TOKEN = "YOUR_API_TOKEN_HERE"
url = f"https://production-sfo.browserless.io/smart-scrape?token={TOKEN}"
headers = {
    "Content-Type": "application/json"
}

data = {
    "url": "https://news.ycombinator.com/",
    "formats": ["html", "markdown", "links"]
}

response = requests.post(url, headers=headers, json=data)
result = response.json()

print(result)

Response

{
  "ok": true,
  "statusCode": 200,
  "content": "<html lang=\"en\" op=\"news\"><head><meta name=\"referrer\" content=\"origin\">...</html>",
  "contentType": "text/html; charset=utf-8",
  "headers": {
    "content-type": "text/html; charset=utf-8",
    "cache-control": "private; max-age=0"
  },
  "strategy": "http-fetch",
  "attempted": ["http-fetch"],
  "message": null,
  "screenshot": null,
  "pdf": null,
  "markdown": "# Hacker News\n\n[new](newest) | [past](front) | [comments](newcomments) | [ask](ask) | [show](show) | [jobs](jobs) | [submit](submit)\n\n1. [Motorola GrapheneOS devices will be bootloader unlockable/relockable](https://grapheneos.social/...)...",
  "links": [
    "https://news.ycombinator.com/news",
    "https://news.ycombinator.com/newest",
    "https://news.ycombinator.com/front"
  ]
}

How it works

The Smart Scrape API uses a cascading strategy pipeline to fetch content in the most efficient way possible.
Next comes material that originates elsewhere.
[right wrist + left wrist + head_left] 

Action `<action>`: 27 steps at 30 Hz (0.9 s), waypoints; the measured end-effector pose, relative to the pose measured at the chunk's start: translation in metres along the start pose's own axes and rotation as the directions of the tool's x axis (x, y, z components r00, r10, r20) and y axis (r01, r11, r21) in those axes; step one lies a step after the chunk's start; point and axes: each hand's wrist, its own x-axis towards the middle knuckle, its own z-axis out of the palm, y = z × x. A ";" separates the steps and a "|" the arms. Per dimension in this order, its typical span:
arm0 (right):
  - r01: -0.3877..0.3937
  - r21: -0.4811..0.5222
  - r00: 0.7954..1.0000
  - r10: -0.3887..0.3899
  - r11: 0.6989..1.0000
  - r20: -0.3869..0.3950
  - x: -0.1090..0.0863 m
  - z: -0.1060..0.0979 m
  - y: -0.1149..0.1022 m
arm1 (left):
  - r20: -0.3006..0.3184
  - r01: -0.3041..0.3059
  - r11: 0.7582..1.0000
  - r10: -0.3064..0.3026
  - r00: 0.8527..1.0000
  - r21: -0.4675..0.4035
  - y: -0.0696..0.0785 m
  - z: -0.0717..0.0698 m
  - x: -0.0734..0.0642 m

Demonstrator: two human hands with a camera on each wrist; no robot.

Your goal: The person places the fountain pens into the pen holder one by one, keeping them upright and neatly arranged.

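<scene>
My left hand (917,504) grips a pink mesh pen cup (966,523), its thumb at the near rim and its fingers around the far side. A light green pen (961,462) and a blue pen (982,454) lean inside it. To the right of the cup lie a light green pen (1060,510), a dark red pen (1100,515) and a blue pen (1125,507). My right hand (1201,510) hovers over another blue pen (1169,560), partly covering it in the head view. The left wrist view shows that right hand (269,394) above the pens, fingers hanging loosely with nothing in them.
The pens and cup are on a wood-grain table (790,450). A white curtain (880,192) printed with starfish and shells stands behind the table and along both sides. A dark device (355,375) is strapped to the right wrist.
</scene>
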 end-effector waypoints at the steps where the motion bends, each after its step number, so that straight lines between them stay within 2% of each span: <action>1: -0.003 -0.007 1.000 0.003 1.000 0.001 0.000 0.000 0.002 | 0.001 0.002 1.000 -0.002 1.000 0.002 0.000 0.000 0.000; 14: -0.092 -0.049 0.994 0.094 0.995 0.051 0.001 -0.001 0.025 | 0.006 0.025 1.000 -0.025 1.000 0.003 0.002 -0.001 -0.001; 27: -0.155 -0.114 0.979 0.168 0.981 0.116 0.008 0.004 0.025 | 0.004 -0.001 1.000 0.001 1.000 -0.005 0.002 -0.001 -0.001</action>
It starts with the fastest, cheapest approach and automatically escalates to heavier strategies only when needed:

Fast HTTP fetch: Makes a lightweight HTTP request that mimics a real browser's network fingerprint. This handles the majority of static and server-rendered sites in under 2 seconds.
Proxied HTTP fetch: If the initial request is blocked (e.g., by IP detection), the same request is retried through the selected proxy network (residential by default, or datacenter if proxy: "datacenter" is set in the request body).
Headless browser: If the page requires JavaScript rendering (single-page apps, client-rendered content), a full stealth browser is launched to render the page.
Browser + captcha solving: If a captcha or bot detection challenge is encountered, the browser automatically detects and solves it (supports reCAPTCHA, Cloudflare Turnstile, and others).

The pipeline stops as soon as a strategy succeeds. The strategy field in the response tells you which approach was used, and the attempted array shows the full sequence of strategies tried.

Captcha handling scope

Smart Scrape only solves captchas that gate access to the page itself — for example, a Cloudflare Turnstile interstitial or a reCAPTCHA that blocks the page from loading. In these cases the browser solves the challenge automatically so the underlying content can be returned.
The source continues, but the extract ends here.